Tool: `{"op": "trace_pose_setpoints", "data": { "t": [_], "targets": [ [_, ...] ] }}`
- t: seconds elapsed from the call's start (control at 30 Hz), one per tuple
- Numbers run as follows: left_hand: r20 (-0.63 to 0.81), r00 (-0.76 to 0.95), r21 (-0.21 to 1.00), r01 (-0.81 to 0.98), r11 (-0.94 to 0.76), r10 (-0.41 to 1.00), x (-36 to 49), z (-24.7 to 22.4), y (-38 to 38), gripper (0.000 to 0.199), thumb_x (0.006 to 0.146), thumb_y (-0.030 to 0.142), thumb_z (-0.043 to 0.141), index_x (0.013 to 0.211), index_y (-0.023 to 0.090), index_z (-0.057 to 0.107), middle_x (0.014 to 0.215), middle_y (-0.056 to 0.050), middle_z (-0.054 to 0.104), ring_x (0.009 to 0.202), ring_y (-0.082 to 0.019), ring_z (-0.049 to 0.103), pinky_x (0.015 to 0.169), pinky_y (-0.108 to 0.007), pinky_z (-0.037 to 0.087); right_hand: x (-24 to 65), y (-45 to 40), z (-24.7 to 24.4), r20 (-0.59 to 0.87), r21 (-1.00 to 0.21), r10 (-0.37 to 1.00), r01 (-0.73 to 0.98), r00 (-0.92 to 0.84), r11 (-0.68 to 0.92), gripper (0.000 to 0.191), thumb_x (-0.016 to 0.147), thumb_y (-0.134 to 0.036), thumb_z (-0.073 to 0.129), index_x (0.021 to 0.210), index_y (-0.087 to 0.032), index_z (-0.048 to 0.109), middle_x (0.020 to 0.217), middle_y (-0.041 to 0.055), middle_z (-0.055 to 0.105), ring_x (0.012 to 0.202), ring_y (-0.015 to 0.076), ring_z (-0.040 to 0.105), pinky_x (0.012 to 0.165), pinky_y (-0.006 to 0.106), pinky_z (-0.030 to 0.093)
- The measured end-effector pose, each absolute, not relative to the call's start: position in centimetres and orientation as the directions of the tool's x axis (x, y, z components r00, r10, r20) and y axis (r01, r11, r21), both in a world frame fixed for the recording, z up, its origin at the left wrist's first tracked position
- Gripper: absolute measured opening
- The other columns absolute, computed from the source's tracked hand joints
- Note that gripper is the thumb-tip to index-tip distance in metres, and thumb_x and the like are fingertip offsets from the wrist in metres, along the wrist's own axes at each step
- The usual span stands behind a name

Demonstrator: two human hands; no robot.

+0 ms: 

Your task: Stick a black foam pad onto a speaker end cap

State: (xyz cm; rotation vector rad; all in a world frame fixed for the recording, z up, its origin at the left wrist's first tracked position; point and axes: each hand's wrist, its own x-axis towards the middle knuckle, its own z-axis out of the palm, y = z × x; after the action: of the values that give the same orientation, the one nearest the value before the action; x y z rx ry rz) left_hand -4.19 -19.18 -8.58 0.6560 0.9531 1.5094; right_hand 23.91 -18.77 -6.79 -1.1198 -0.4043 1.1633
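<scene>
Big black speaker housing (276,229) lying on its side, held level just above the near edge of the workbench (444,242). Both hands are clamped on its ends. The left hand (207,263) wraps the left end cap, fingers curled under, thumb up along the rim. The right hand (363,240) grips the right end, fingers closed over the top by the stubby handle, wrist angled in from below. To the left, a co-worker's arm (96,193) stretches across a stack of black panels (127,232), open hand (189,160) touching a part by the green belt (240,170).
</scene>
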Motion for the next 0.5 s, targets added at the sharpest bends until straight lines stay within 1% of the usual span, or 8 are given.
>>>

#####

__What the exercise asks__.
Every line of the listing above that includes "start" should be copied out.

__Result below__.
- t: seconds elapsed from the call's start (control at 30 Hz), one per tuple
- The measured end-effector pose, each absolute, not relative to the call's start: position in centimetres and orientation as the directions of the tool's x axis (x, y, z components r00, r10, r20) and y axis (r01, r11, r21), both in a world frame fixed for the recording, z up, its origin at the left wrist's first tracked position

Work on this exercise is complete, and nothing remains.